TASK REQUIREMENTS »
Copy word for word the lines of the records below, beginning at the one with "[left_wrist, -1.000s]" and finishing at the one with "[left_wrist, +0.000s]", ends included, but none of the pictures.

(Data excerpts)
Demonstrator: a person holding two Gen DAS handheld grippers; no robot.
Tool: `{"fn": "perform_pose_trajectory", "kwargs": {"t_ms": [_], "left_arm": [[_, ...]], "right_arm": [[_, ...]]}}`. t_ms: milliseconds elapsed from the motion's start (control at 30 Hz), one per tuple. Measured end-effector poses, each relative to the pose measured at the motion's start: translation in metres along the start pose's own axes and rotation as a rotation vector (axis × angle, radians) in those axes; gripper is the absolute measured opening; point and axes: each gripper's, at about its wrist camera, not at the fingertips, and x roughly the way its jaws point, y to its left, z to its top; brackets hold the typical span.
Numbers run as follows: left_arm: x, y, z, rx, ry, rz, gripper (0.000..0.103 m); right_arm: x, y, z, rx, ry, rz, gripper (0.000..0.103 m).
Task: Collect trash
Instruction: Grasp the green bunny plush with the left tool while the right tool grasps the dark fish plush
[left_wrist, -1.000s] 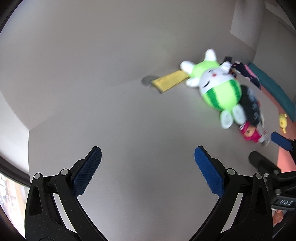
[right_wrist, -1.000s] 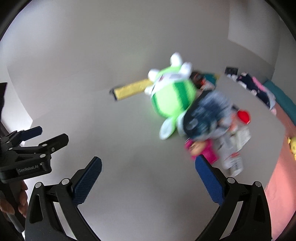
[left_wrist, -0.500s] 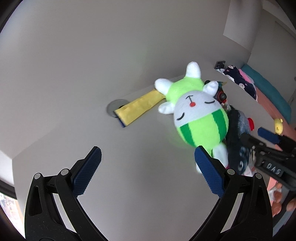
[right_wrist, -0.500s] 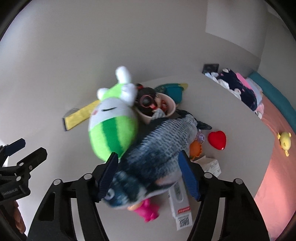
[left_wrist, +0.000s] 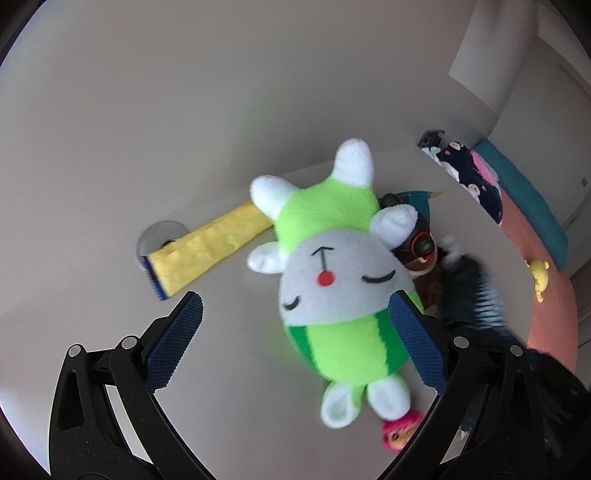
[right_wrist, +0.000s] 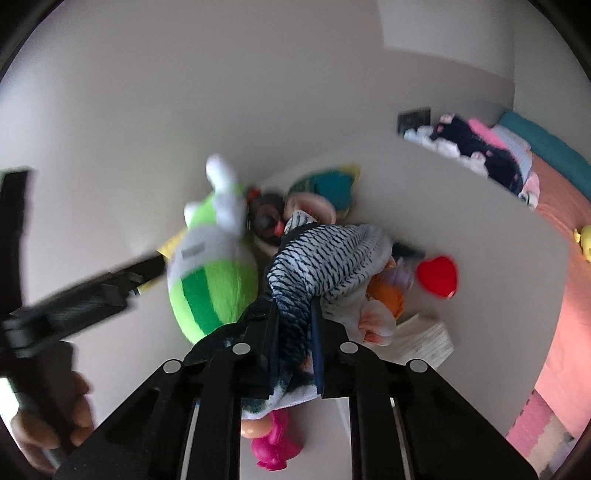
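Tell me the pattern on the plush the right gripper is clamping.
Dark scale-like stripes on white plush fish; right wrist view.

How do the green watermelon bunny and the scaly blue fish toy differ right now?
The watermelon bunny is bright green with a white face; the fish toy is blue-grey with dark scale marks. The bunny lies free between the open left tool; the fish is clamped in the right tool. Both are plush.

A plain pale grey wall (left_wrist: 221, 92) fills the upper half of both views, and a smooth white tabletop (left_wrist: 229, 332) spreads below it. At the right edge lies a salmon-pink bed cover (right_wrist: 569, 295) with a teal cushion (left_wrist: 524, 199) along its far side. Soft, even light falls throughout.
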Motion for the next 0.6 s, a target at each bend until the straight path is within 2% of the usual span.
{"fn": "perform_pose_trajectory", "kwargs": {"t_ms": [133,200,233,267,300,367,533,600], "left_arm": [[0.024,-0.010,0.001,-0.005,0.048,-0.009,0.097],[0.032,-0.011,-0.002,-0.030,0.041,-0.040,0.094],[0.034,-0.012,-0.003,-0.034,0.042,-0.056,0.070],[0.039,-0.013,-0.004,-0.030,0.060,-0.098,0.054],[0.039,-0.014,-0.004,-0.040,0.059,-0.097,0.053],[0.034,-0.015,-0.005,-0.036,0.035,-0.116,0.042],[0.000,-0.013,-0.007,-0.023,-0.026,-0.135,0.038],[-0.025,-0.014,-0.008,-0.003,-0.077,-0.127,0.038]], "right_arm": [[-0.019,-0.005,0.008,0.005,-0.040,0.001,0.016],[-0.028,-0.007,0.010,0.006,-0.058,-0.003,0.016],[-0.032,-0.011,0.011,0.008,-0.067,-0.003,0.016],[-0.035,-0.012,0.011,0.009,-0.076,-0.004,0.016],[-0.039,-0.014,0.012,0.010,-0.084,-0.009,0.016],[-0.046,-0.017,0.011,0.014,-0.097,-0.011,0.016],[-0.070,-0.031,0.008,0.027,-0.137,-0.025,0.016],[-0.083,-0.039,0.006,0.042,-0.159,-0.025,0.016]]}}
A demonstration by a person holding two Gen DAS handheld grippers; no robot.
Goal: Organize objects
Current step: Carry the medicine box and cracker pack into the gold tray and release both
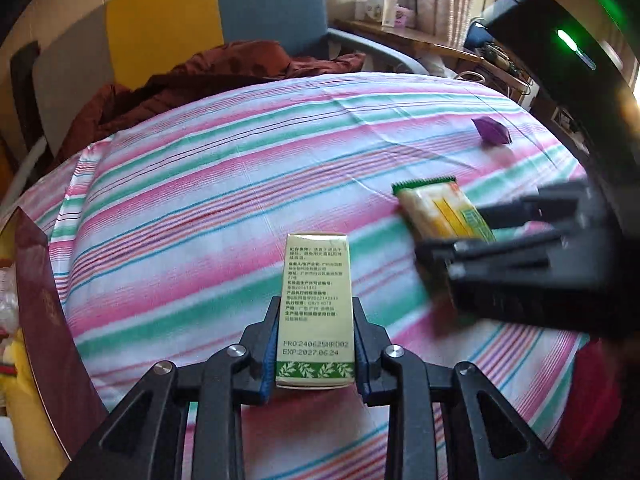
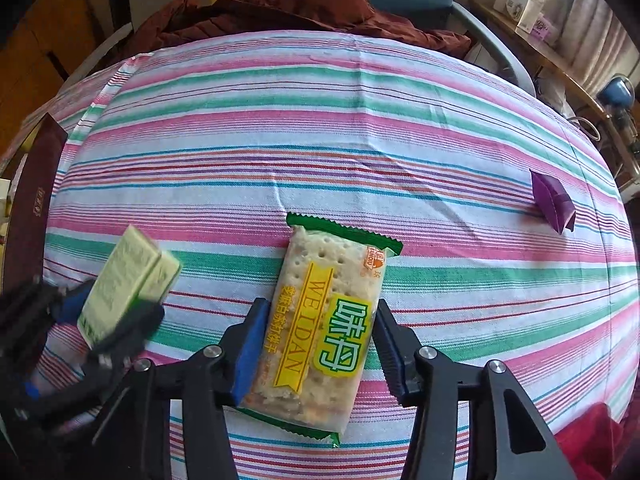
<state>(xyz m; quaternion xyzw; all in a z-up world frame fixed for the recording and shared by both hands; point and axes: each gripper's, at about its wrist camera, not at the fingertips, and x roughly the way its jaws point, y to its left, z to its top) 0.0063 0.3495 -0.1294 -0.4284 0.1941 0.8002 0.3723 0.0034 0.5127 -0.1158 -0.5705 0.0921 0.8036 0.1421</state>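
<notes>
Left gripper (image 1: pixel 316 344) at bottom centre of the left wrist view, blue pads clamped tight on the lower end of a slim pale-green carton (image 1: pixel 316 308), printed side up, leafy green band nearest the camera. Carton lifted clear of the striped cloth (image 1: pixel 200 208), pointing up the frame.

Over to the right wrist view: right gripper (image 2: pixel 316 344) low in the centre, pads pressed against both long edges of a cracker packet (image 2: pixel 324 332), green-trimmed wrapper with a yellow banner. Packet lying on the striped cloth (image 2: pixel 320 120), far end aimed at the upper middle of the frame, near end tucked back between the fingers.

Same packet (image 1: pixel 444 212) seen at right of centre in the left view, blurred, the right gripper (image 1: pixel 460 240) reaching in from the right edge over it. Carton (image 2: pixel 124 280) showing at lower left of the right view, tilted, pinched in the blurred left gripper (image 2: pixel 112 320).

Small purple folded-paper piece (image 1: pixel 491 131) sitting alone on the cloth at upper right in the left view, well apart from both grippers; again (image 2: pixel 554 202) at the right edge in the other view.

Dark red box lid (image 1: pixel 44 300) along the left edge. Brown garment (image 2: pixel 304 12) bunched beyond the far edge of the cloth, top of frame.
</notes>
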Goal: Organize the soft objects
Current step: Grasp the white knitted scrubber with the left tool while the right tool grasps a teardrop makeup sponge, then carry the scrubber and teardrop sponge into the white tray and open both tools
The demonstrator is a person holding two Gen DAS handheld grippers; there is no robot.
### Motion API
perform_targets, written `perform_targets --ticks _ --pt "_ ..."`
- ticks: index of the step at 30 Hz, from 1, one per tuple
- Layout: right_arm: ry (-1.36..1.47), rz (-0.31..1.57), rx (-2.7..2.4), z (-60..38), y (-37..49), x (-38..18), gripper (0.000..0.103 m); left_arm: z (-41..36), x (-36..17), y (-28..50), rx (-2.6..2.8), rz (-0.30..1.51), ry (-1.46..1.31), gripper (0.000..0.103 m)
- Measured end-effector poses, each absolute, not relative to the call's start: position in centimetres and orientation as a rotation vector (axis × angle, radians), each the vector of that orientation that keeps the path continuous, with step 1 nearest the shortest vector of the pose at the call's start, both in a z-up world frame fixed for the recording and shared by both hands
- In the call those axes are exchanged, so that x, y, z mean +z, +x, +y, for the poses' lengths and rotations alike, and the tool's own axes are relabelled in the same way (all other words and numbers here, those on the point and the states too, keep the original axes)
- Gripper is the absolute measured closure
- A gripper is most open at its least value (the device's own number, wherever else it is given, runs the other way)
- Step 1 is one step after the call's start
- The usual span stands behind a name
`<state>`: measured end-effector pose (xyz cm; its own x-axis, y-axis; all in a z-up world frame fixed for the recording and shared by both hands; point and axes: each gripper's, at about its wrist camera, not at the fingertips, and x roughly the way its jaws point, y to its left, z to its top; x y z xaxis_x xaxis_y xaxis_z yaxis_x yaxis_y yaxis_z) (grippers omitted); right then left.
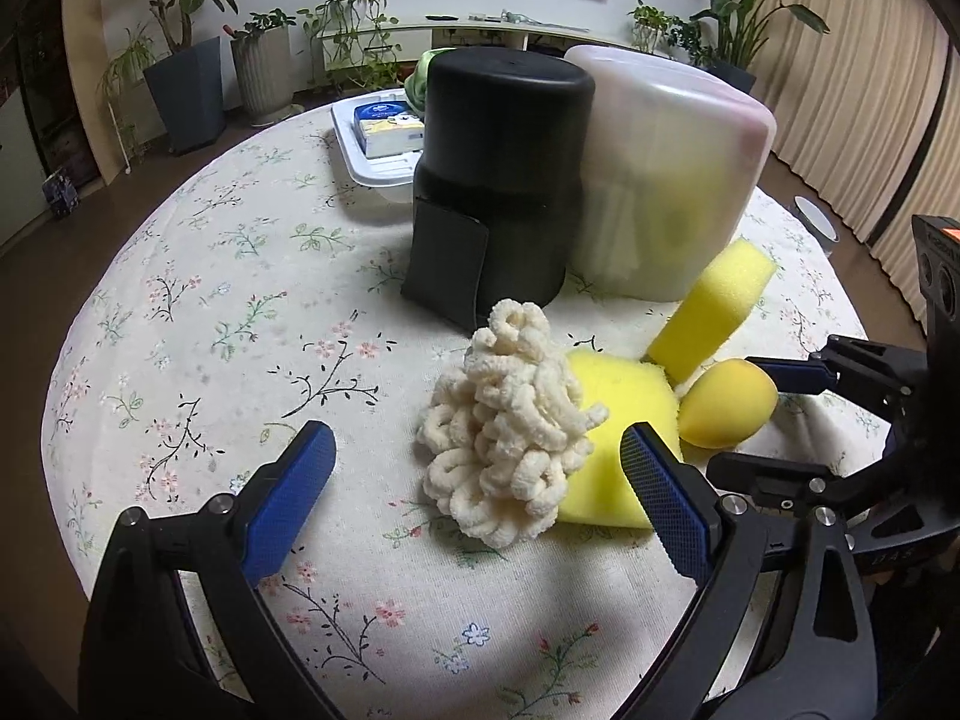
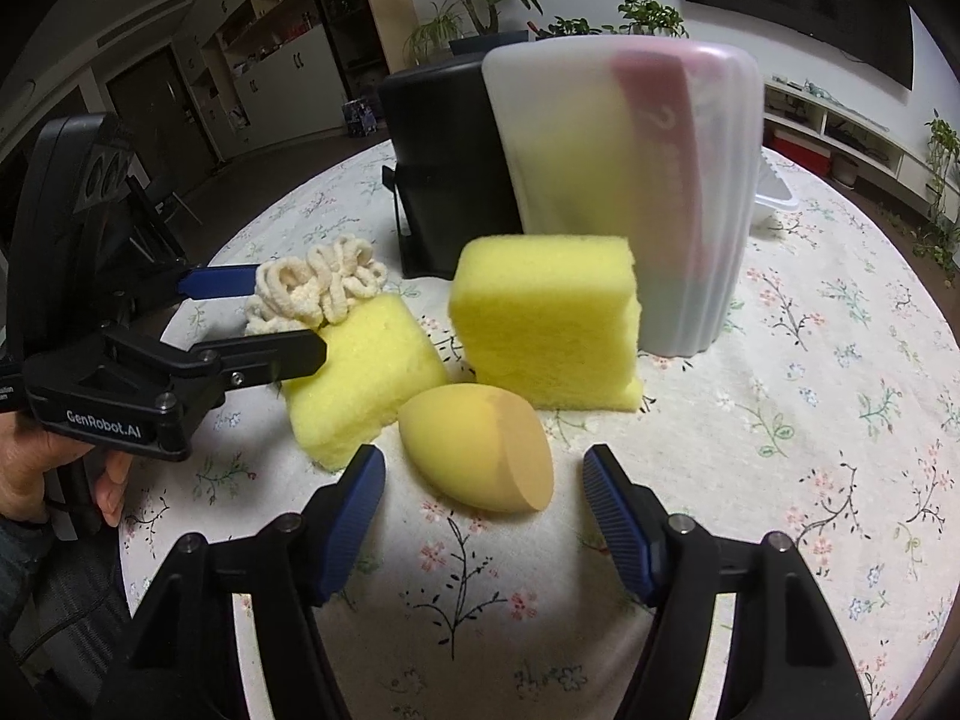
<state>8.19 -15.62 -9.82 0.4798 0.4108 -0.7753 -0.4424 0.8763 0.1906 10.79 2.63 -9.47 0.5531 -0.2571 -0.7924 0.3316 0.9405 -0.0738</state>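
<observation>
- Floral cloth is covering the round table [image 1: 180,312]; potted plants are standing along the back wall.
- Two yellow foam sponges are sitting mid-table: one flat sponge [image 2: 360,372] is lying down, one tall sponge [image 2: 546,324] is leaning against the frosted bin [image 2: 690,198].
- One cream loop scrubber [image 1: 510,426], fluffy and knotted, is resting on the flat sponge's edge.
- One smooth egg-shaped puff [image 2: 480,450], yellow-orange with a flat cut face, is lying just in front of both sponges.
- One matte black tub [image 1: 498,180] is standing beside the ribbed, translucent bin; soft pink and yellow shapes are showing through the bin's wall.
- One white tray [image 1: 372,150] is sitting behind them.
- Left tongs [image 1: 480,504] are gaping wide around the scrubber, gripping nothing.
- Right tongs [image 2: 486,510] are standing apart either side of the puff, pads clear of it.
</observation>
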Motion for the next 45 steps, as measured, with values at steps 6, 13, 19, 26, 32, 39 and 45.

ANSWER TO THIS EXERCISE »
[left_wrist, -1.000s] 
[right_wrist, -1.000s] 
[left_wrist, -0.500s] 
[right_wrist, -0.500s] 
[left_wrist, +0.000s] 

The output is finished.